* **What you have to do**
Every line below between the line holding "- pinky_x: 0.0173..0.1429" and the line holding "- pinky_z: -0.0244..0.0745", inclusive, should be repeated exactly, and all other lines omitted.

________________________________________

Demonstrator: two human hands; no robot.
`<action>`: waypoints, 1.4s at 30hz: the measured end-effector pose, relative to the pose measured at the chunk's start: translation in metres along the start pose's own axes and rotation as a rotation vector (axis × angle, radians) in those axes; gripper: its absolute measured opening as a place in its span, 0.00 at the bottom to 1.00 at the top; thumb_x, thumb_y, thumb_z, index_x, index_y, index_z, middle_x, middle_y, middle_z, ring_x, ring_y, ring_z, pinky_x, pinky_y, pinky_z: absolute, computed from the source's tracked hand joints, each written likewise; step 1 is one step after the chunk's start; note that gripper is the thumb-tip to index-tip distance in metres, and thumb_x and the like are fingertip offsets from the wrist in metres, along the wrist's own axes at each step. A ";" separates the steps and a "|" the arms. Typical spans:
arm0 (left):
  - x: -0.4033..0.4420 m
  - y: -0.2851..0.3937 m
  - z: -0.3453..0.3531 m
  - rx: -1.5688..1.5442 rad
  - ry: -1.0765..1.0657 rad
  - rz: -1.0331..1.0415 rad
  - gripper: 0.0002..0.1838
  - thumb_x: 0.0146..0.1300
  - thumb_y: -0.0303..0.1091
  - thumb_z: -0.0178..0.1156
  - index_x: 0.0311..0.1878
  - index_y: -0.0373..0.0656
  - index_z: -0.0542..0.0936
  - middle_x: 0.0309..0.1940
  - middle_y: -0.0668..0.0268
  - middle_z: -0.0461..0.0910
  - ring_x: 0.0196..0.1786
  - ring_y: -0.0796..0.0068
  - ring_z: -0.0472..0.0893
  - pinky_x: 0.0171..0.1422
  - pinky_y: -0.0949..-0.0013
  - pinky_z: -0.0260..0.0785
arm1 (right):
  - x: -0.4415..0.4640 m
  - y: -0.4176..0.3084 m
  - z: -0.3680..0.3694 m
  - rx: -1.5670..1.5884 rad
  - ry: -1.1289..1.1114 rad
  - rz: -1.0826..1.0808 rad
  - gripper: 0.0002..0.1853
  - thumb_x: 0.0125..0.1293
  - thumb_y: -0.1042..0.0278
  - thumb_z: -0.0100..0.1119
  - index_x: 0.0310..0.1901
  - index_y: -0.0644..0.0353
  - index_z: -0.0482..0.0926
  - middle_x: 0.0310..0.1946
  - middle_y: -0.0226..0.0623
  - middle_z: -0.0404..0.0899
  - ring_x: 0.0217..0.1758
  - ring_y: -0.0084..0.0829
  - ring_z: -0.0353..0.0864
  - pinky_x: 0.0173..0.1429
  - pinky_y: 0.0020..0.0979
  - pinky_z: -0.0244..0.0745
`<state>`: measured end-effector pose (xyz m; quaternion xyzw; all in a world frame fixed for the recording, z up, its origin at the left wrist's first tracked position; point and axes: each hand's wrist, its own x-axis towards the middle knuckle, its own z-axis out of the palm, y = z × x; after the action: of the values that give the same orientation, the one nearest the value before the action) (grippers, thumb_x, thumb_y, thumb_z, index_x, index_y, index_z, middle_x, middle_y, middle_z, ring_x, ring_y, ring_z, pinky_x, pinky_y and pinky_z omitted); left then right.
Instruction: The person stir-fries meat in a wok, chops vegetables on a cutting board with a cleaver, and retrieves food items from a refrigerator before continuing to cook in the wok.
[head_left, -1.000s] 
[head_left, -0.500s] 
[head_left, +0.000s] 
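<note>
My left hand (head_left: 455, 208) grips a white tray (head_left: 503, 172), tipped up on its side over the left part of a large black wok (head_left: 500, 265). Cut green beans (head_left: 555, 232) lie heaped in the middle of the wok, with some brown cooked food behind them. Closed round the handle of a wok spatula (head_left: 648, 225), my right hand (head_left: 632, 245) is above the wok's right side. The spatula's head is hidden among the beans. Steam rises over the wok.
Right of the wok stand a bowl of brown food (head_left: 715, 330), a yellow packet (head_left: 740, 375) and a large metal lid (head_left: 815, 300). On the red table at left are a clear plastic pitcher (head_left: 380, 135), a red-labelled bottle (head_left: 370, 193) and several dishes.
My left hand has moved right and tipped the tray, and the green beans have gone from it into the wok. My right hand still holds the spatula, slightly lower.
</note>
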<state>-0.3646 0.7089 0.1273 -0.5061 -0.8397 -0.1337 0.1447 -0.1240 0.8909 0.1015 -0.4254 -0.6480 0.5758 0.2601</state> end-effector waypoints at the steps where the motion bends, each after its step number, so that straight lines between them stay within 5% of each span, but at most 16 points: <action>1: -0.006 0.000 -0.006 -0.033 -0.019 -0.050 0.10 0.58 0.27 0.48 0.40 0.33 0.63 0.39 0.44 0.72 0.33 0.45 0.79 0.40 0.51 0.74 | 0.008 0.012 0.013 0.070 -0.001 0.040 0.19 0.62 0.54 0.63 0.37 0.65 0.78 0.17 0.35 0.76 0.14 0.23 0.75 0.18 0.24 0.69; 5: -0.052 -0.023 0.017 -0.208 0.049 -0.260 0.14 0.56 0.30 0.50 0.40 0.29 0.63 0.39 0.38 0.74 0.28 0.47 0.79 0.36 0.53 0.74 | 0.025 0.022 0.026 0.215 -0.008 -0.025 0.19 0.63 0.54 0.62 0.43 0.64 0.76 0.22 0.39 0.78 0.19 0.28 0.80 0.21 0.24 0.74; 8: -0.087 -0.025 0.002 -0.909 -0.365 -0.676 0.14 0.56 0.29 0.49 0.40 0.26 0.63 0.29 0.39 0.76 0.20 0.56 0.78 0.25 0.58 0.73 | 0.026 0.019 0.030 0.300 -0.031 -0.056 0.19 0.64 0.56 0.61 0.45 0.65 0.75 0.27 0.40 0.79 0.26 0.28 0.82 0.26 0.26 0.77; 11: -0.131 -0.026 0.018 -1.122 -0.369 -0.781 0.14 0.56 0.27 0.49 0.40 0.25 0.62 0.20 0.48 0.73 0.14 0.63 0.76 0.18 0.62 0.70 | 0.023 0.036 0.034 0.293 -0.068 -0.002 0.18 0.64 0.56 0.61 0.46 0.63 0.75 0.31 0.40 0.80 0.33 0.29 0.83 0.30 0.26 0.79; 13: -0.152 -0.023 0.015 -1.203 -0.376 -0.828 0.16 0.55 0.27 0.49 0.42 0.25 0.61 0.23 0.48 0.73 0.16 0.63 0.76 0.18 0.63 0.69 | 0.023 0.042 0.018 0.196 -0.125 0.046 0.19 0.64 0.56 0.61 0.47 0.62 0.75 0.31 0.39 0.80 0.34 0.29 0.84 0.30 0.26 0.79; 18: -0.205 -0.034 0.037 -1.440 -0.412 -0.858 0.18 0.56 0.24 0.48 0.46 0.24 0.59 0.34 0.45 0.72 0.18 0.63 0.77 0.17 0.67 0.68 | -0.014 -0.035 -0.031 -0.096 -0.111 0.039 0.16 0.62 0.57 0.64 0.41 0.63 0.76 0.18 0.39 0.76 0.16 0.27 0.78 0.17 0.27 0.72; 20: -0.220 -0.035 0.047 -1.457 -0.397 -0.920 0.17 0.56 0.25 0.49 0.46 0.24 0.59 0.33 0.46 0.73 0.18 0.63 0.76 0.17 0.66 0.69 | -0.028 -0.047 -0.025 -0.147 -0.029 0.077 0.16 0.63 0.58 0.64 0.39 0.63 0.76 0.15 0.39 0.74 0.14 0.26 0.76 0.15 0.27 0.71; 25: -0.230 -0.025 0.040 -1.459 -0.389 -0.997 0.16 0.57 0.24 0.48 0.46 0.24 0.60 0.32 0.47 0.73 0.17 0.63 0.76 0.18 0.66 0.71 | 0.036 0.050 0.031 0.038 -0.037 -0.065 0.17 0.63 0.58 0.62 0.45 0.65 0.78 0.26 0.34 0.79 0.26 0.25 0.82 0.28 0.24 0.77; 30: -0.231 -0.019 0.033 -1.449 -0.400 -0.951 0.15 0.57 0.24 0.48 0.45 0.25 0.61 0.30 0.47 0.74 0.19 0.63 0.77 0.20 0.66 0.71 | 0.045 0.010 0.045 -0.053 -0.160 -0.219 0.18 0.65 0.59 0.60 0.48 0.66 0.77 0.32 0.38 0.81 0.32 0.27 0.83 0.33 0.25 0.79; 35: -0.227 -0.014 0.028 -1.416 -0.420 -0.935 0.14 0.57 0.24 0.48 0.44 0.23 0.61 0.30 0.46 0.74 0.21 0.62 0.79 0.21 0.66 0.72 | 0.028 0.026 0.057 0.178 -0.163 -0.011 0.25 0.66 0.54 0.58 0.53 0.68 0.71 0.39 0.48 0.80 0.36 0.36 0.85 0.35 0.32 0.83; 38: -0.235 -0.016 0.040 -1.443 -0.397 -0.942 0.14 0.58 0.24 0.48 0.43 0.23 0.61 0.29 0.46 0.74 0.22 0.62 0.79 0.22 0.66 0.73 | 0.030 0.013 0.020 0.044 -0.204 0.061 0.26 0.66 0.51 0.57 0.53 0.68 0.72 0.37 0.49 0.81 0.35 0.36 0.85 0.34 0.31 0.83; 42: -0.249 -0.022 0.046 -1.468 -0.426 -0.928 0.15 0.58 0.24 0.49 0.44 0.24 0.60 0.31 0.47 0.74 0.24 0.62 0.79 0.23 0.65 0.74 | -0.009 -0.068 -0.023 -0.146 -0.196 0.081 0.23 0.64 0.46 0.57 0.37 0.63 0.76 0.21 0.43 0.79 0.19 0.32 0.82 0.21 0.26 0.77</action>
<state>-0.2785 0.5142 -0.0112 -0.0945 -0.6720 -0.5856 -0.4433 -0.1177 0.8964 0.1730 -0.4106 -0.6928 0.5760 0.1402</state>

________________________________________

* **Expected answer**
  - pinky_x: 0.0173..0.1429
  - pinky_y: 0.0020..0.0979
  - pinky_z: -0.0244..0.0745

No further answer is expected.